Neighborly chat isn't the only reason I fill out the affidavit. Some lingering libertarianism makes me balk at showing a photo ID to do anything. If I can avoid any "Papers, please!" request, I will. When it comes to elections, the best defense against voter fraud is not some top-down techno-ID scheme, but nice neighbor ladies who can look at a 1000-plus voter list and say, "I know these folks, these two are dead, and you ain't them."

The Tennessee attorney general provides on more reason for me not to show my ID at the polls: it's unconstitutional. AG Robert Cooper issued an opinion this week that requiring individuals to produce a photo ID as a condition of voting is essentially a poll tax, requiring citizens to spend money to vote, at least unless the state provides free photo IDs. Otherwise, drivers license, student ID... if they're tied to fees, you can't make them a condition of exercising the right to vote.

Nonetheless, the Republican-controlled Tennessee House of Representatives voted 57&ndash35 yesterday to pass just such an unconstitutional voter ID requirement. Bill sponsor Rep. Debra Maggert says she's working on a funding mechanism for free photo IDs in other legislation, but I say if you float a bill, it had better be constitutional on its own before anyone votes to pass it. Funny that Rep. Maggert, a Tea Party fave for challenging the constitutionality of health care reform, wouldn't follow that reasoning on voting rights.

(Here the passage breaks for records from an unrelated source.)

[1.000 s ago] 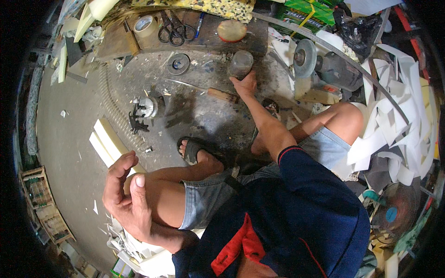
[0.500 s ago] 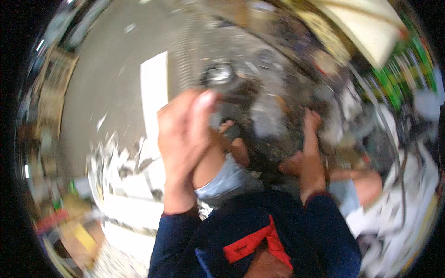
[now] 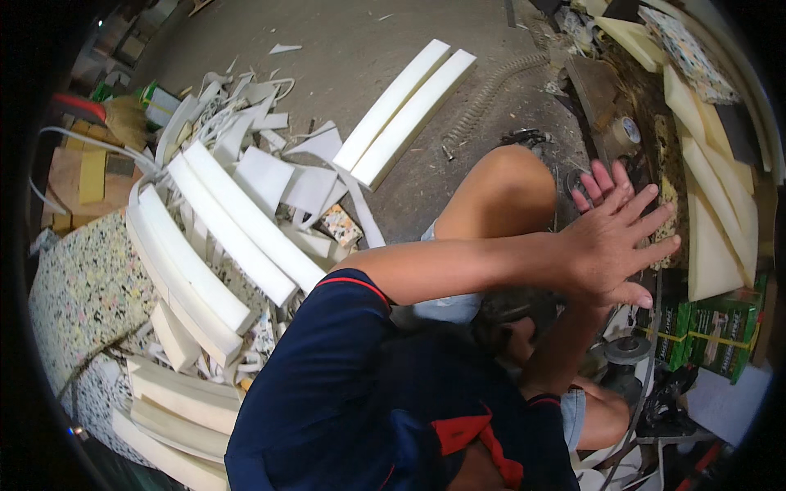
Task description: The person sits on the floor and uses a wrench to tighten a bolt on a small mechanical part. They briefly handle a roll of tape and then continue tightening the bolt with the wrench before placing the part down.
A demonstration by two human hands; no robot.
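Observation:
My left hand point(image 3: 610, 245) reaches across to the right, its fingers spread and nothing in it. Behind it, partly hidden, is my right hand point(image 3: 602, 184); its fingertips show stretched out past the left hand, and I see nothing held. The two hands overlap, but whether the palms touch I cannot tell. Nearest to them are a roll of tape point(image 3: 626, 133) and several cream foam sheets point(image 3: 712, 188) at the right. Two white foam strips point(image 3: 401, 114) lie side by side on the floor ahead of my bare knee point(image 3: 512, 188).
More long foam strips point(image 3: 196, 262) lie at the left over white scraps point(image 3: 262, 176) and a speckled foam block point(image 3: 82, 286). A coiled hose point(image 3: 495, 94) crosses the floor. Green packages point(image 3: 720, 331) and a grey round part point(image 3: 628, 350) sit at the right.
The view has swung, bringing the foam strips at the left into sight. My left hand has moved right, from over my left knee to in front of my right hand, and its fingers have spread.

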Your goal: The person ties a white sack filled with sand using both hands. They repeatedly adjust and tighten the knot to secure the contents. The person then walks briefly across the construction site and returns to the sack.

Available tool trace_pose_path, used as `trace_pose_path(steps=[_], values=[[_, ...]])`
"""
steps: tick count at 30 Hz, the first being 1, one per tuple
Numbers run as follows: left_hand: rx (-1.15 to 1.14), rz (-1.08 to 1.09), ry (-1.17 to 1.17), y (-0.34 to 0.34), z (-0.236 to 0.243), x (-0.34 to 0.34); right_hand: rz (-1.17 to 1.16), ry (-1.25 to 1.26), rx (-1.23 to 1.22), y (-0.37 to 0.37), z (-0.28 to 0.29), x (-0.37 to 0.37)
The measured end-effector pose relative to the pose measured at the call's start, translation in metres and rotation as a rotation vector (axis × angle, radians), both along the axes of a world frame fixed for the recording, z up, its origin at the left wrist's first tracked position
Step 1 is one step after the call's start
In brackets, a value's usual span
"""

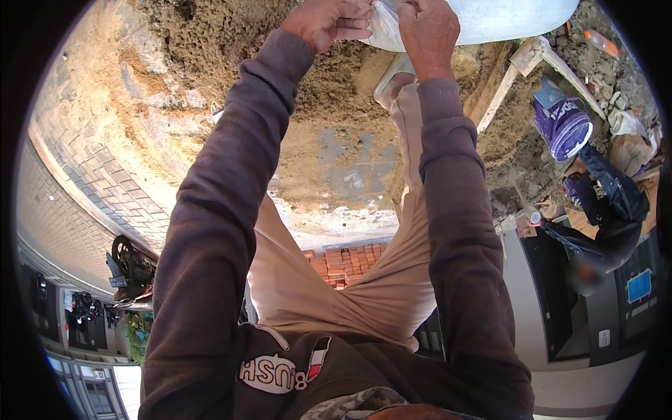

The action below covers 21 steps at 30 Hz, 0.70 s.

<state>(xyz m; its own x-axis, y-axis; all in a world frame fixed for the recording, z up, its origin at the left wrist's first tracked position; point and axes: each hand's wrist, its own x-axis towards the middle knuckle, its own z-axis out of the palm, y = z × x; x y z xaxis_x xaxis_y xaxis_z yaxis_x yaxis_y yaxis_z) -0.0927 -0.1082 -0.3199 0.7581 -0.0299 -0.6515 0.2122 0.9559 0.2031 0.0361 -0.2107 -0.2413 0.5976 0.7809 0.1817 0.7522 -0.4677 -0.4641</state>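
A white sack (490, 15) lies along the top edge on sandy soil (189, 42), its gathered, crinkled end between my hands. My left hand (330, 22) has its fingers closed around that end at the tip, partly out of view. My right hand (427, 38) grips the same end from the other side, knuckles bent. My sandaled foot (393, 87) stands just below the sack, beside my right forearm.
At right lie a wooden frame (519, 64), a purple bucket (563, 129), an orange bottle (600, 42) and rubble (616, 98). A co-worker (605, 210) in dark clothes is nearby. Red bricks (339, 262) show between my legs; a parked motorbike (126, 273) is at left.
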Motion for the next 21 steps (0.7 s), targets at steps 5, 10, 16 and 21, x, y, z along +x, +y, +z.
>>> trace_pose_path(steps=[5, 10, 16, 21], values=[[0.097, -0.046, 0.008, 0.001, 0.001, -0.001, -0.259, 0.861, -0.421, 0.005, 0.024, 0.000], [0.117, 0.015, 0.008, -0.005, -0.006, -0.003, -0.279, 1.169, -0.406, 0.004, 0.022, -0.019], [0.379, -0.069, -0.051, -0.001, -0.011, -0.001, -0.240, 1.424, -0.350, -0.008, 0.024, -0.001], [0.671, -0.104, -0.031, 0.001, 0.000, -0.005, -0.290, 1.632, -0.264, -0.013, 0.024, 0.007]])
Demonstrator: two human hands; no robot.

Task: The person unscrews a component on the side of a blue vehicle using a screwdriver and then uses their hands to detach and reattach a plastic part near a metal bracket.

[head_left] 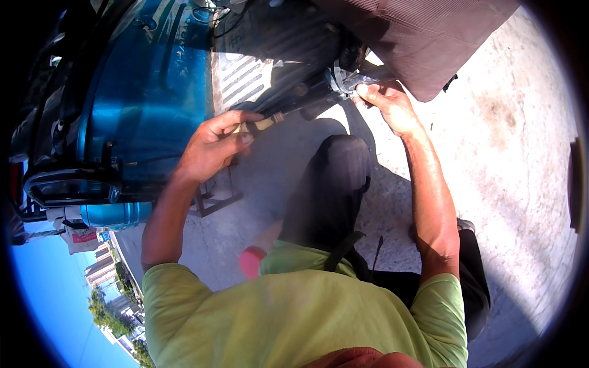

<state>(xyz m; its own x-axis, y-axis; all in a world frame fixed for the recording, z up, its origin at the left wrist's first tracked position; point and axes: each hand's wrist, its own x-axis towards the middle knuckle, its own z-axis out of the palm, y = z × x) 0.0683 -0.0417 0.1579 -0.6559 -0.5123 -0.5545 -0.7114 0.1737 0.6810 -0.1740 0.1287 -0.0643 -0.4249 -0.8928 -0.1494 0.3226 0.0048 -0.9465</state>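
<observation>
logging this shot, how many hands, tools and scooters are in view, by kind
hands: 2, left hand and right hand
wooden-handled tool: 1, in the left hand
blue scooter: 1
total: 4

Slender tool point(265, 122) with pale wooden handle and dark shaft lying nearly horizontal, tilting up rightward, its handle sitting in the left hand point(211, 147). Crumpled grey rag point(348, 80) bunching at the shaft's far end, under the right hand point(389, 104).
</observation>
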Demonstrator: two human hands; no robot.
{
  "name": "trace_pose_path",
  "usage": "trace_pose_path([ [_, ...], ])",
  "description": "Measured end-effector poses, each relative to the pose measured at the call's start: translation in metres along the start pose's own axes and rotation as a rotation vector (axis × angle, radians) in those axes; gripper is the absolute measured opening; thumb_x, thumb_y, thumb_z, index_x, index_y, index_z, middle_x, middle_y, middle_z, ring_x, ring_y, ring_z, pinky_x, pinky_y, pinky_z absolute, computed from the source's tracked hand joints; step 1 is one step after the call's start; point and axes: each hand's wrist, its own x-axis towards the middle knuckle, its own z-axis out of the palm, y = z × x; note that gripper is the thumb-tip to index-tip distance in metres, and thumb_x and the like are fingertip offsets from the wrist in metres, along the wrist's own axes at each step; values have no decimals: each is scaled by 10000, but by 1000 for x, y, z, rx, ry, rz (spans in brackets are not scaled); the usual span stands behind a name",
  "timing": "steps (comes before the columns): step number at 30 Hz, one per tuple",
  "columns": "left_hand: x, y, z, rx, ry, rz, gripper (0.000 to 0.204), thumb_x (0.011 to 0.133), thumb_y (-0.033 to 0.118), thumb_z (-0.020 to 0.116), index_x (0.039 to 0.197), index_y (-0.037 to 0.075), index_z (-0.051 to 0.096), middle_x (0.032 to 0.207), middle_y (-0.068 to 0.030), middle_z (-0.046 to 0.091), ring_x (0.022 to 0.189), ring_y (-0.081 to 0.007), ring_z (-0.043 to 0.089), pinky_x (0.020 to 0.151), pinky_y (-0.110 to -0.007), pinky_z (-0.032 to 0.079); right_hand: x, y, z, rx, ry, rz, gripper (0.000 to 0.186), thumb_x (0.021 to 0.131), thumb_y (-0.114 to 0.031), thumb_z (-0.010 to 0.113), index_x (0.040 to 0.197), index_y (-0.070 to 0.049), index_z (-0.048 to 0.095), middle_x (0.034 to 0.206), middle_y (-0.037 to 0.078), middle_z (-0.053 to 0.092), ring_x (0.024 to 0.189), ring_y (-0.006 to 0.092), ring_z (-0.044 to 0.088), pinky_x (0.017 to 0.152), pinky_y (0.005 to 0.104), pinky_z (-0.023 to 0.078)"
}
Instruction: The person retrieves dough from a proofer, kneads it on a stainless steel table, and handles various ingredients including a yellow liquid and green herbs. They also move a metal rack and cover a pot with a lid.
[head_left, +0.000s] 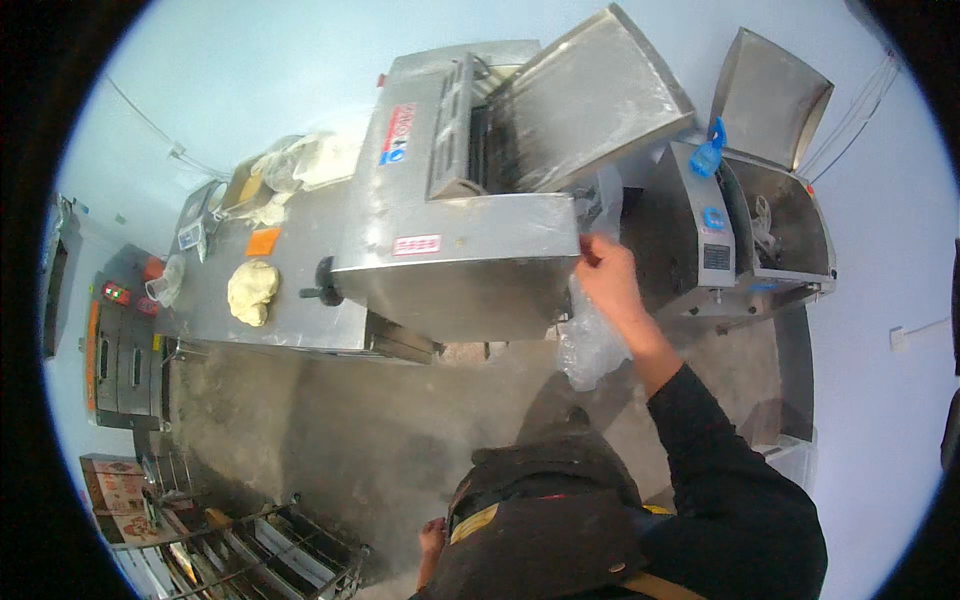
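My right hand is raised at the right side of a steel dough-rolling machine. Its fingers are curled together against the machine's edge, and whatever they grip is hidden. Clear plastic sheeting hangs beside that hand and below it. Low beside my dark apron is my left hand, only partly visible, with its fingers hard to make out. A steel plate slopes up from the machine's top. A pale lump of dough rests on the steel table, to the left of the machine's black hand crank.
Right of the machine stands a steel mixer with its lid raised and a blue bag on it. An orange scraper and a scale are on the table. A metal rack occupies the lower left.
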Motion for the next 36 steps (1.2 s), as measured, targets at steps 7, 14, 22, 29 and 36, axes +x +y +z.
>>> trace_pose_path([
  [7, -3, -1, -90, -213, 74, -24, 323, 946, 316, 692, 1091, 28, 707, 955, -68, 746, 784, -153, 692, 646, -301, 528, -10, 12, 13, -451, -61, 17, 159, 862, -115, 645, 903, 37, 673, 839, 199, 661, 788, 266, 643, 734, 386, 505],
  [14, -10, 3, -189, -192, 283, -101, 436, 940, 374, 670, 1167, 2, 687, 981, -89, 758, 879, -190, 725, 739, -368, 566, -72, 106, 71, -443, 50, -155, 363, 993, -157, 611, 1314, 11, 601, 1283, 192, 629, 1145, 295, 605, 1004, 429, 470],
  [22, 69, 11, -278, -220, 355, -199, 454, 881, 430, 675, 1078, 26, 739, 962, -123, 757, 897, -229, 727, 799, -385, 564, -231, 41, 486, -260, -1034, 90, 306, 970, -171, 636, 1222, 2, 633, 1131, 123, 661, 1022, 264, 631, 918, 418, 499],
  [29, 86, 29, -404, -678, 623, -364, 359, 897, 386, 679, 1010, 52, 747, 876, -83, 739, 776, -202, 684, 725, -363, 554, -222, -19, 795, 152, -1657, -277, 261, 950, -183, 657, 1142, -7, 662, 998, 62, 690, 915, 237, 653, 844, 409, 525],
  [36, 143, 30, -490, -1301, 784, -397, 207, 946, 289, 685, 994, 88, 703, 878, -39, 717, 743, -156, 659, 628, -332, 524, -301, -516, 1194, 350, -1581, -869, 205, 940, -82, 646, 1124, 0, 686, 991, 120, 679, 888, 237, 660, 841, 339, 527],
])
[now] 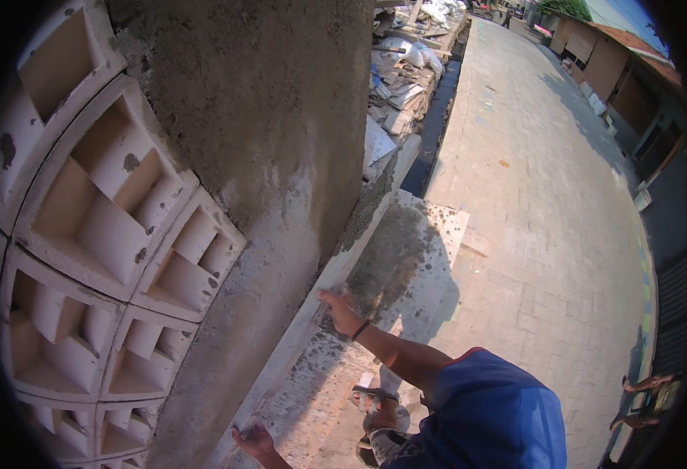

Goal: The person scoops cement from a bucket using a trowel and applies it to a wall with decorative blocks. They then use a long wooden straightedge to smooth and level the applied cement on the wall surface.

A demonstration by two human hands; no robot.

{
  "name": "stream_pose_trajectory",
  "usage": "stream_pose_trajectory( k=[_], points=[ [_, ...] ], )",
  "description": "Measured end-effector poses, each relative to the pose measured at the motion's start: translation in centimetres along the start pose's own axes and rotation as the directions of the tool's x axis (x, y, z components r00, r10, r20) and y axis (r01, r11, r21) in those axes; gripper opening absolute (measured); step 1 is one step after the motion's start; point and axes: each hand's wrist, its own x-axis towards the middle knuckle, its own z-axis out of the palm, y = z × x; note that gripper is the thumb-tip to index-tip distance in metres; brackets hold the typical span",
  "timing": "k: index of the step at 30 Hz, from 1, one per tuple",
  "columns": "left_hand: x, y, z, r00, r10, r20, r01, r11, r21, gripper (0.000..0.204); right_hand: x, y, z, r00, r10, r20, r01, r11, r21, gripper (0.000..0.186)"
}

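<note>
A long pale board (292, 336) lies slanted along the edge of the grey plastered wall (269, 211), its far end reaching past the wall. Wet grey mortar (371, 207) coats part of its upper length. My right hand (343, 311), with a dark band at the wrist, grips the board's near edge around mid-length, thumb on top. Closer to me on the left, my left hand (256, 440) holds the same edge lower down. The fingers of both hands are partly hidden by the board.
Patterned pale vent blocks (97, 219) fill the left. Mortar splatters a flat sheet (390, 258) underfoot, beside my sandalled foot (378, 399). A narrow ditch (435, 117) borders a rubble heap (406, 70). The paved lane (531, 172) runs along the right.
</note>
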Motion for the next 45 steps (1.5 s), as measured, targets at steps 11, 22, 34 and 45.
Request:
stream_pose_trajectory(
  k=[11, 22, 34, 45],
  points=[
    [-0.2, -10.3, -7.7, 0.651, -0.102, -0.752, 0.469, 0.834, 0.292, 0.046, 6.5, 13.0, -17.7, 0.792, -0.290, -0.537, -0.247, 0.653, -0.716, 0.088],
    [-3.6, -16.1, -1.9, 0.877, -0.114, -0.466, 0.131, 0.991, 0.004, 0.066, 8.3, 2.0, -19.3, 0.942, 0.153, -0.300, -0.172, 0.984, -0.037, 0.062],
    [1.8, -11.5, -10.2, 0.925, 0.376, 0.060, -0.346, 0.763, 0.547, 0.078, 9.0, -4.2, -21.0, 0.996, -0.002, -0.084, 0.005, 0.999, 0.043, 0.043],
    [0.0, -12.1, -12.4, 0.935, 0.279, 0.218, -0.348, 0.615, 0.708, 0.065, 6.1, -1.7, -18.6, 0.956, 0.107, -0.272, -0.149, 0.979, -0.139, 0.074]
  ],
)
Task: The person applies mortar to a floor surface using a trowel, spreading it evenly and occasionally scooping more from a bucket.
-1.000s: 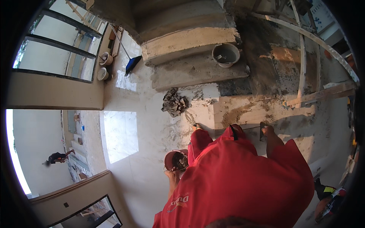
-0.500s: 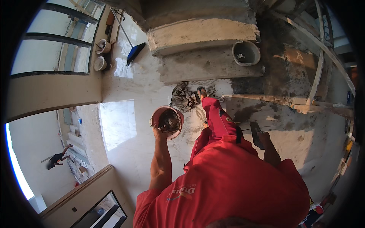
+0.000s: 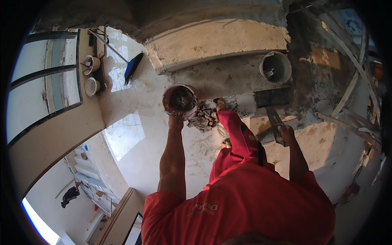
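Note:
My left hand (image 3: 176, 117) grips the near rim of a pinkish bucket (image 3: 166, 102), with dark wet mortar (image 3: 183, 98) inside it. The bucket is held out in front of me, over the floor. In my right hand (image 3: 286, 134) is a flat rectangular plastering trowel (image 3: 274, 119), held by its handle; the fingers are closed around it. The trowel's blade points away from me, toward a dark patch beside the step. A crumpled, dirty cloth (image 3: 204, 119) lies on the floor between the bucket and my foot.
A grey bucket (image 3: 264, 69) with something small inside stands on the concrete step (image 3: 220, 75). A blue broom (image 3: 133, 67) and two small buckets (image 3: 92, 86) are at the left. Wooden poles (image 3: 347, 49) lean at the right. Far lower left, another person (image 3: 71, 195) bends near some steps.
The bucket in my left hand has moved forward, toward the step. My right hand has swung the trowel forward too. The whole view has shifted and turned slightly.

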The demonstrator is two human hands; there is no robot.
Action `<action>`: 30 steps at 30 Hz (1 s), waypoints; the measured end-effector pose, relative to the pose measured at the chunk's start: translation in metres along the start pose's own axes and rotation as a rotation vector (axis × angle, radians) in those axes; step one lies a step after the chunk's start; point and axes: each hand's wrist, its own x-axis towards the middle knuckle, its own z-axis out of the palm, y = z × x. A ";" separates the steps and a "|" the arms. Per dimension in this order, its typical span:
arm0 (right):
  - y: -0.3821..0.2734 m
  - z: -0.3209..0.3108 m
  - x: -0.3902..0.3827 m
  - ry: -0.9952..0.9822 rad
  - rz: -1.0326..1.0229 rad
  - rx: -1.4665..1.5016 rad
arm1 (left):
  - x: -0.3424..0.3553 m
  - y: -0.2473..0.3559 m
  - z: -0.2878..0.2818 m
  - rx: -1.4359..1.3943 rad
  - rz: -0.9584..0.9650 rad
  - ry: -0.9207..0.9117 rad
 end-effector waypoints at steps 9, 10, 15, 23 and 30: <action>-0.103 0.036 -0.014 0.075 -0.082 -0.236 | 0.090 0.006 0.062 0.413 -0.021 0.014; -0.114 0.051 -0.011 0.053 -0.117 -0.221 | 0.093 0.006 0.062 0.554 -0.013 0.064; -0.190 0.169 -0.004 0.058 -0.300 -0.451 | 0.075 0.032 0.036 1.395 -0.048 0.611; -0.338 0.342 -0.024 0.118 -0.414 -0.103 | 0.084 0.215 -0.094 1.445 0.454 0.187; -0.399 0.460 -0.076 0.228 -0.264 0.003 | 0.069 0.410 -0.144 1.180 0.319 0.088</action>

Our neighbors in Minnesota are considering a similar bill, even though similar bills have been ruled unconstitutional by courts in Georgia, Missouri, and New Mexico. Alas, the Minnesota and Tennessee legislatures seem to have the same problem as South Dakota's Legislature and the U.S. Congress, using the Constitution as a rhetorical cloak of convenience and focusing on anything but jobs.